→ Aim of the task
When you copy the data that follows, reproduce every word exactly and leave out the images.
Segment Open
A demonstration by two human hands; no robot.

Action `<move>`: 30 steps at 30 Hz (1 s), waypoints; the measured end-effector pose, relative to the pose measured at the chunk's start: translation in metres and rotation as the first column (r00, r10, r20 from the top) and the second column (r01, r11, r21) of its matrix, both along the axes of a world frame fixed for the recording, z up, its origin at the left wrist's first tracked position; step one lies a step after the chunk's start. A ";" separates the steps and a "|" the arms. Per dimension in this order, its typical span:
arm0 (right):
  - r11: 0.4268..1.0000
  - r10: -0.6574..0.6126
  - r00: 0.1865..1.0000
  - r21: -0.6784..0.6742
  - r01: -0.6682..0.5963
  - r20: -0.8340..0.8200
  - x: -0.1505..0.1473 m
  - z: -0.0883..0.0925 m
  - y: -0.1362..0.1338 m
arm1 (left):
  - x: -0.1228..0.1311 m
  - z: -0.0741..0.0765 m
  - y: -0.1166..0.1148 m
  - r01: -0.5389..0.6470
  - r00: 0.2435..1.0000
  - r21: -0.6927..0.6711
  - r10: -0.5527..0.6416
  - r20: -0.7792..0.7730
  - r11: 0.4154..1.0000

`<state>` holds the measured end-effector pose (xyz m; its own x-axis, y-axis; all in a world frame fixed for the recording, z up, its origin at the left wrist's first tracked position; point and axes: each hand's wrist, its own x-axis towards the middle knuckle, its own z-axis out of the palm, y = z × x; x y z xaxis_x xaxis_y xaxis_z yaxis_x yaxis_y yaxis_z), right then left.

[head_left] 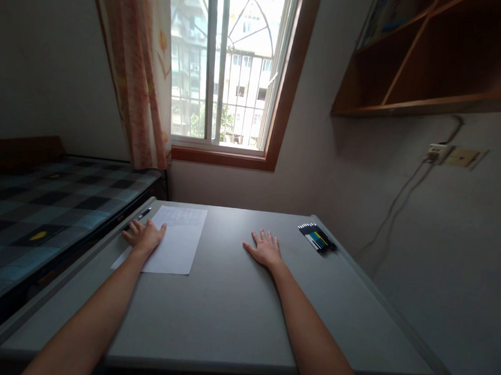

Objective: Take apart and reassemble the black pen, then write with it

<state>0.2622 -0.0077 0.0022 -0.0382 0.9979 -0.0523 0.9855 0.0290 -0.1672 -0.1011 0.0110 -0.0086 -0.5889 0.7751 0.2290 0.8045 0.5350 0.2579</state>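
My left hand [144, 235] lies with fingers spread on the left side of a white sheet of paper [181, 242], which carries faint print near its top. Just beyond those fingers is a dark pen [144, 212], partly hidden by the hand. Flat on the grey table [217, 315], my right hand [264, 249] has its fingers apart and holds nothing. To the right of it, a flat pack of pens or pencils [317, 239] with dark ends and a blue, yellow and white middle rests near the table's right edge.
A bed with a checked cover [84, 200] stands along the left. Behind the table are a window [224, 67] and a patterned curtain [141, 73]. Wooden shelves [386, 108] hang at the upper right, above a wall socket [439, 155] with dangling cords [391, 216].
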 end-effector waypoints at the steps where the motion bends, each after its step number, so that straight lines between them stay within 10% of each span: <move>1: 1.000 0.000 1.000 -0.001 0.000 0.001 0.000 0.000 0.000 | 0.000 0.000 0.000 -0.005 1.000 0.005 0.005 -0.022 1.000; 30: 1.000 0.020 1.000 -0.003 -0.020 -0.018 0.004 -0.005 0.005 | -0.003 0.007 -0.003 0.068 0.997 0.053 -0.070 0.033 0.996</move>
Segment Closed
→ Solved exercise
A demonstration by two human hands; no robot.

Action `<move>`: 30 steps at 30 Hz (1 s), waypoints; the measured end-effector pose, relative to the pose measured at the chunk's start: translation in metres and rotation as the first column (r00, r10, r20 from the top) and the second column (r01, r11, r21) of its matrix, both along the axes of a world frame fixed for the recording, z up, its origin at the left wrist's first tracked position; step one lies a step after the chunk's start. A ";" separates the steps and a "|" the arms. Per dimension in this order, its typical span:
arm0 (right):
  - r11: 0.4268..1.0000
  - r10: -0.6574..0.6126
  - r00: 0.1865..1.0000
  - r21: -0.6784..0.6742
  - r01: -0.6682..0.5963
  - r20: -0.8340..0.8200
  - x: -0.1505..0.1473 m
  - z: -0.0883..0.0925 m
  - y: -0.1362..0.1338 m
arm1 (left):
  - x: -0.1228..0.1311 m
  - z: -0.0741..0.0765 m
  - y: -0.1166..0.1148 m
  - r01: -0.5389..0.6470
  - r00: 0.2435..1.0000
  - r21: -0.6927..0.6711
  - r10: -0.5527..0.6416
  - r20: -0.7792..0.7730
  - r11: 0.4154..1.0000

`<state>` holds the measured end-effector pose (xyz m; its own x-axis, y-axis; all in a world frame fixed for the recording, z up, its origin at the left wrist's first tracked position; point and axes: each hand's wrist, its own x-axis towards the middle knuckle, its own z-axis out of the palm, y = z × x; x y z xaxis_x xaxis_y xaxis_z yaxis_x yaxis_y yaxis_z), right then left.

[head_left] 

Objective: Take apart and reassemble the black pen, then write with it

<state>0.2622 -0.0077 0.0022 -0.0382 0.9979 -0.0523 0.9855 0.0290 -0.1672 -0.1011 0.0110 -0.0086 -0.5889 0.7751 0.2290 0.8045 0.5350 0.2579</state>
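My left hand [144, 235] lies with fingers spread on the left side of a white sheet of paper [181, 242], which carries faint print near its top. Just beyond those fingers is a dark pen [144, 212], partly hidden by the hand. Flat on the grey table [217, 315], my right hand [264, 249] has its fingers apart and holds nothing. To the right of it, a flat pack of pens or pencils [317, 239] with dark ends and a blue, yellow and white middle rests near the table's right edge.
A bed with a checked cover [84, 200] stands along the left. Behind the table are a window [224, 67] and a patterned curtain [141, 73]. Wooden shelves [386, 108] hang at the upper right, above a wall socket [439, 155] with dangling cords [391, 216].
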 end-effector waypoints at the steps where the motion bends, each after its step number, so that straight lines between them stay within 10% of each span: <move>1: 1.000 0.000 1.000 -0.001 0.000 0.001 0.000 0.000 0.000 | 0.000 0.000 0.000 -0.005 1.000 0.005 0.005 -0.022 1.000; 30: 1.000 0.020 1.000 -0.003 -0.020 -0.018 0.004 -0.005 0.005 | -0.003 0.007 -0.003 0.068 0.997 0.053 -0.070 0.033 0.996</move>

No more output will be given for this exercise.